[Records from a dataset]
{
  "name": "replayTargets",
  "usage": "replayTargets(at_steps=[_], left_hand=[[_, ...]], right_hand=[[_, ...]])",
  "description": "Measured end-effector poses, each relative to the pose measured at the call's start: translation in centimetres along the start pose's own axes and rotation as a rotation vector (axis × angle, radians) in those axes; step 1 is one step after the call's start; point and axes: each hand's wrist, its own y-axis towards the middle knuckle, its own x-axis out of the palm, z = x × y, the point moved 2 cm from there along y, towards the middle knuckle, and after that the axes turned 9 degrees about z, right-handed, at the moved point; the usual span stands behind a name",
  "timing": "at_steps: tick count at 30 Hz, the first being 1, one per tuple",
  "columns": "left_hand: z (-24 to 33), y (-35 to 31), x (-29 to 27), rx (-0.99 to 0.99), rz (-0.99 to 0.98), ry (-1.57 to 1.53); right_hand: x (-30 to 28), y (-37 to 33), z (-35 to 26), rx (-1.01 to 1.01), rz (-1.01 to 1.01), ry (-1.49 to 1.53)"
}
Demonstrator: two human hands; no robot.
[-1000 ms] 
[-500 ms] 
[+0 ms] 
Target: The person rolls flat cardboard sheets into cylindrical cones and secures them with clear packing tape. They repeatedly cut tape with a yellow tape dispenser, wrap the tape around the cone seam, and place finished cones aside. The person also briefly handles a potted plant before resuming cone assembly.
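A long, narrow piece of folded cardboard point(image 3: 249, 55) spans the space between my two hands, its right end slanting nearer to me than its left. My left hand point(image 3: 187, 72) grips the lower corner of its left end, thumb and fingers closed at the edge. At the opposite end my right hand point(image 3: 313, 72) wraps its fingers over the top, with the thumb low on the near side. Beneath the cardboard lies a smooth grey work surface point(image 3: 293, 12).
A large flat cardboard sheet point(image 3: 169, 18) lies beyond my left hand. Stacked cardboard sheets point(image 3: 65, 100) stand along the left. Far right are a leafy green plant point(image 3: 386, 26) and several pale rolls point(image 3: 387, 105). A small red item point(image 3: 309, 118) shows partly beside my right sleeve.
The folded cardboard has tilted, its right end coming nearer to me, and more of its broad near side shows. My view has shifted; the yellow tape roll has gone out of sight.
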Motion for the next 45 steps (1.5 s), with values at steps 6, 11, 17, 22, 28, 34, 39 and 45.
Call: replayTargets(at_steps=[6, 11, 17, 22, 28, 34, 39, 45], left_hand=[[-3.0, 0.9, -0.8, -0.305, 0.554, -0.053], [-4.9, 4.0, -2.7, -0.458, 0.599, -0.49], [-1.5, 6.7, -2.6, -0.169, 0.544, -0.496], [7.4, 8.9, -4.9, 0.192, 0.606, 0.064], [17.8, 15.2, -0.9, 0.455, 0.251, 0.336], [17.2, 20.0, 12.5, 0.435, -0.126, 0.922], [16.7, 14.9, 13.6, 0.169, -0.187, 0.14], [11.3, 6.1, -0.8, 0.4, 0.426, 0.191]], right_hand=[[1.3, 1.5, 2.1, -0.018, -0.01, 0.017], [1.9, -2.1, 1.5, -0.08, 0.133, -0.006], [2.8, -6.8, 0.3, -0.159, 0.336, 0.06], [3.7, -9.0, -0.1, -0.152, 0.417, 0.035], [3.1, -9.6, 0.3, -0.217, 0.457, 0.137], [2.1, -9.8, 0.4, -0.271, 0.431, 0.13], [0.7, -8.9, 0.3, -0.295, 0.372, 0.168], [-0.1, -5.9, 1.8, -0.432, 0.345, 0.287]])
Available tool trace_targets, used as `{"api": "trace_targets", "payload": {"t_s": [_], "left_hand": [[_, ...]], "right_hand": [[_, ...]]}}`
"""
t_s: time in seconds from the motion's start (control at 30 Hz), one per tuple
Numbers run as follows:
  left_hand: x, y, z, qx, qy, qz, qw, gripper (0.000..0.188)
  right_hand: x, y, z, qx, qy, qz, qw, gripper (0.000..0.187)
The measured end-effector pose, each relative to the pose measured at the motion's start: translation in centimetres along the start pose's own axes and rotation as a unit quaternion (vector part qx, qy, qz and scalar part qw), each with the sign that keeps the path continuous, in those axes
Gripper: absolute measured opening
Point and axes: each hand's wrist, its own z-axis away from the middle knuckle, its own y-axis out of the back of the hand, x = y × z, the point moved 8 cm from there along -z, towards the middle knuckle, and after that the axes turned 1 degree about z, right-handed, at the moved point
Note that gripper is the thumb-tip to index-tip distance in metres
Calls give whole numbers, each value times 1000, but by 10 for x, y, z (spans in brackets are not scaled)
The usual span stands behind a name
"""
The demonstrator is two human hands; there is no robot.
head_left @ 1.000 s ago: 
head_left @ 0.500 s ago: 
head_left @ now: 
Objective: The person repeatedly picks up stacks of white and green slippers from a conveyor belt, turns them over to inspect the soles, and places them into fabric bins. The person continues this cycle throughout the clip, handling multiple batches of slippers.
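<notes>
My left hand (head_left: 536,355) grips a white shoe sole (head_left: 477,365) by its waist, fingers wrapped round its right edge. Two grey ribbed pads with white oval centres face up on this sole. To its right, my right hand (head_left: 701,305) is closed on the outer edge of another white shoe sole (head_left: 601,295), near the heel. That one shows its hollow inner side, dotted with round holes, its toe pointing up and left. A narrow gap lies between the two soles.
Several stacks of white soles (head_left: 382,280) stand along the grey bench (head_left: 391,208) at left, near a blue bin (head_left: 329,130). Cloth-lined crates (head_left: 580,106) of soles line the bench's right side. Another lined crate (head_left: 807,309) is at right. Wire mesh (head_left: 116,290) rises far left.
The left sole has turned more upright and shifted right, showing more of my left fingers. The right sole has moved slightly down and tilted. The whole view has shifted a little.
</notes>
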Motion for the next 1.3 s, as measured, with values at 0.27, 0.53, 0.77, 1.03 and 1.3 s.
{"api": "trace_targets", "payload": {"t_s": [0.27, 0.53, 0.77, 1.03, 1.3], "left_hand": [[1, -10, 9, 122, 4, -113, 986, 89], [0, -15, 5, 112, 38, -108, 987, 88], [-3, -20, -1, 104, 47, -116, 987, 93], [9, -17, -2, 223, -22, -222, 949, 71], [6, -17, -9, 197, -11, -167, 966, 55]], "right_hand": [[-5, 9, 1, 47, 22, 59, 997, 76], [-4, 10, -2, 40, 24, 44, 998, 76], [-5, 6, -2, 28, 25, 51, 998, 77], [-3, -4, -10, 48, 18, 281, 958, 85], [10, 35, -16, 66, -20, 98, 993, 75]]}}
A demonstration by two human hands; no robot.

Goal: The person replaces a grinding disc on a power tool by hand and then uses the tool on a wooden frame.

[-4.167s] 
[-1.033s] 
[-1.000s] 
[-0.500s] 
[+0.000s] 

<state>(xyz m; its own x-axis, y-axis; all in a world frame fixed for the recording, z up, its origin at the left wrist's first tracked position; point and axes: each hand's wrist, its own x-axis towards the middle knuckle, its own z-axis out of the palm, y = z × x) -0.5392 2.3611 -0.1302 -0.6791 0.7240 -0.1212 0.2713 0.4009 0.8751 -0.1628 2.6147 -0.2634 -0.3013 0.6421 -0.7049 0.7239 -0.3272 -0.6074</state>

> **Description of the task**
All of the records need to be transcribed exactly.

> **Written answer**
{
  "name": "replayTargets",
  "usage": "replayTargets(at_steps=[_], left_hand=[[_, ...]], right_hand=[[_, ...]])",
  "description": "Measured end-effector poses, each relative to the pose measured at the call's start: translation in centimetres along the start pose's own axes and rotation as a rotation vector (axis × angle, radians) in those axes; step 1 is one step after the call's start; point and axes: each hand's wrist, its own y-axis towards the middle knuckle, its own x-axis out of the palm, z = x × y, the point moved 2 cm from there along y, towards the middle knuckle, and after that the axes turned 9 degrees about z, right-handed, at the moved point; the usual span stands behind a name",
  "timing": "at_steps: tick count at 30 Hz, the first being 1, one per tuple",
  "columns": "left_hand: z (-24 to 33), y (-35 to 31), x (-29 to 27), rx (-0.99 to 0.99), rz (-0.99 to 0.98), ry (-1.57 to 1.53); right_hand: x (-30 to 28), y (-37 to 33), z (-35 to 26), rx (-1.01 to 1.01), rz (-1.01 to 1.01), ry (-1.49 to 1.53)"
}
Demonstrator: two human hands; no robot.
[-1000 ms] 
[-500 ms] 
[+0 ms] 
Target: The person rolls flat cardboard sheets into cylindrical cones and secures them with clear packing tape. They repeatedly cut tape with a yellow tape dispenser, wrap the tape around the cone seam, and place finished cones aside. The person also briefly handles a potted plant before resuming cone assembly.
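A long, narrow piece of folded cardboard point(image 3: 249, 55) spans the space between my two hands, its right end slanting nearer to me than its left. My left hand point(image 3: 187, 72) grips the lower corner of its left end, thumb and fingers closed at the edge. At the opposite end my right hand point(image 3: 313, 72) wraps its fingers over the top, with the thumb low on the near side. Beneath the cardboard lies a smooth grey work surface point(image 3: 293, 12).
A large flat cardboard sheet point(image 3: 169, 18) lies beyond my left hand. Stacked cardboard sheets point(image 3: 65, 100) stand along the left. Far right are a leafy green plant point(image 3: 386, 26) and several pale rolls point(image 3: 387, 105). A small red item point(image 3: 309, 118) shows partly beside my right sleeve.
The folded cardboard has tilted, its right end coming nearer to me, and more of its broad near side shows. My view has shifted; the yellow tape roll has gone out of sight.
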Motion for the next 45 steps (1.5 s), with values at steps 6, 11, 17, 22, 28, 34, 39 and 45.
Call: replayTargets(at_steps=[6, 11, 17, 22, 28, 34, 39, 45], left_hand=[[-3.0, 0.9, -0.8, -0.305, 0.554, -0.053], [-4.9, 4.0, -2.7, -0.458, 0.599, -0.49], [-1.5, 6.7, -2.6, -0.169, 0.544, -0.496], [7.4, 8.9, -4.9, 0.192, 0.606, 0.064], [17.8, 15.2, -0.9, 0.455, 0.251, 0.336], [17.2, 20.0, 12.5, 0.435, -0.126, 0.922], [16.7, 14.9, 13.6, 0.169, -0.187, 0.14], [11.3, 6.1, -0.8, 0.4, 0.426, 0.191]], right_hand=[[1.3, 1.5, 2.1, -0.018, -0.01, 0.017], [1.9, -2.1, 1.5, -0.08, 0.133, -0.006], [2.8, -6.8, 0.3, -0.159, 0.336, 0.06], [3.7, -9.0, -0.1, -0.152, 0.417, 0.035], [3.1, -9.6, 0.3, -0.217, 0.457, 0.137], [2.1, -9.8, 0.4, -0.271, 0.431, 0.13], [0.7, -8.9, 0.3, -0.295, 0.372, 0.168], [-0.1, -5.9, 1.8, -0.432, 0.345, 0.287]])
Available tool trace_targets, used as `{"api": "trace_targets", "payload": {"t_s": [_], "left_hand": [[_, ...]], "right_hand": [[_, ...]]}}`
"""
t_s: time in seconds from the motion's start (control at 30 Hz), one per tuple
Numbers run as follows:
  left_hand: x, y, z, qx, qy, qz, qw, gripper (0.000..0.188)
  right_hand: x, y, z, qx, qy, qz, qw, gripper (0.000..0.187)
The measured end-effector pose, each relative to the pose measured at the motion's start: translation in centimetres along the start pose's own axes and rotation as a unit quaternion (vector part qx, qy, qz and scalar part qw), each with the sign that keeps the path continuous, in those axes
Gripper: absolute measured opening
Point and axes: each hand's wrist, its own z-axis away from the middle knuckle, its own y-axis out of the back of the hand, x = y × z, the point moved 8 cm from there along -z, towards the middle knuckle, and after that the axes turned 1 degree about z, right-handed, at the moved point
Note that gripper is the thumb-tip to index-tip distance in metres
Calls give whole numbers, each value times 1000, but by 10 for x, y, z (spans in brackets are not scaled)
The usual span stands behind a name
"""
The demonstrator is two human hands; there is no robot.
head_left @ 1.000 s ago: 
head_left @ 0.500 s ago: 
head_left @ now: 
Objective: The person repeatedly picks up stacks of white and green slippers from a conveyor belt, turns them over to inspect the soles, and places them into fabric bins. The person continues this cycle throughout the clip, handling multiple batches of slippers.
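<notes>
My left hand (head_left: 536,355) grips a white shoe sole (head_left: 477,365) by its waist, fingers wrapped round its right edge. Two grey ribbed pads with white oval centres face up on this sole. To its right, my right hand (head_left: 701,305) is closed on the outer edge of another white shoe sole (head_left: 601,295), near the heel. That one shows its hollow inner side, dotted with round holes, its toe pointing up and left. A narrow gap lies between the two soles.
Several stacks of white soles (head_left: 382,280) stand along the grey bench (head_left: 391,208) at left, near a blue bin (head_left: 329,130). Cloth-lined crates (head_left: 580,106) of soles line the bench's right side. Another lined crate (head_left: 807,309) is at right. Wire mesh (head_left: 116,290) rises far left.
The left sole has turned more upright and shifted right, showing more of my left fingers. The right sole has moved slightly down and tilted. The whole view has shifted a little.
</notes>
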Motion for the next 1.3 s, as measured, with values at 0.27, 0.53, 0.77, 1.03 and 1.3 s.
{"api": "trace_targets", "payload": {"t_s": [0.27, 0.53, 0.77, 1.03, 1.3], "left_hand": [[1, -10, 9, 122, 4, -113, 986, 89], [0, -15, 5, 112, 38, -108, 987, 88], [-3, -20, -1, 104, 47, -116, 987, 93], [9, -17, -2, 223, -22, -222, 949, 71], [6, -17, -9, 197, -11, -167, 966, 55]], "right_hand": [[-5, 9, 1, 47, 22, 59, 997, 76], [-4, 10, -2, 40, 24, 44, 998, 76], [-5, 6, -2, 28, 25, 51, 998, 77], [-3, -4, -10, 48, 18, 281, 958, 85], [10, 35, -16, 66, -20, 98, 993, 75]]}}
A demonstration by two human hands; no robot.

Goal: The person replaces a grinding disc on a power tool by hand and then uses the tool on a wooden frame.

[-4.167s] 
[-1.033s] 
[-1.000s] 
[-0.500s] 
[+0.000s] 

<state>(xyz m; its own x-axis, y-axis; all in a world frame fixed for the recording, z up, its origin at the left wrist's first tracked position; point and axes: each hand's wrist, its own x-axis towards the middle knuckle, its own z-axis out of the palm, y = z × x) -0.5392 2.3611 -0.1302 -0.6791 0.7240 -0.1212 0.2713 0.4009 0.8751 -0.1628 2.6147 -0.2634 -0.3013 0.6421 -0.7049 0.7239 -0.3272 -0.6074</state>

The required output has been supplied.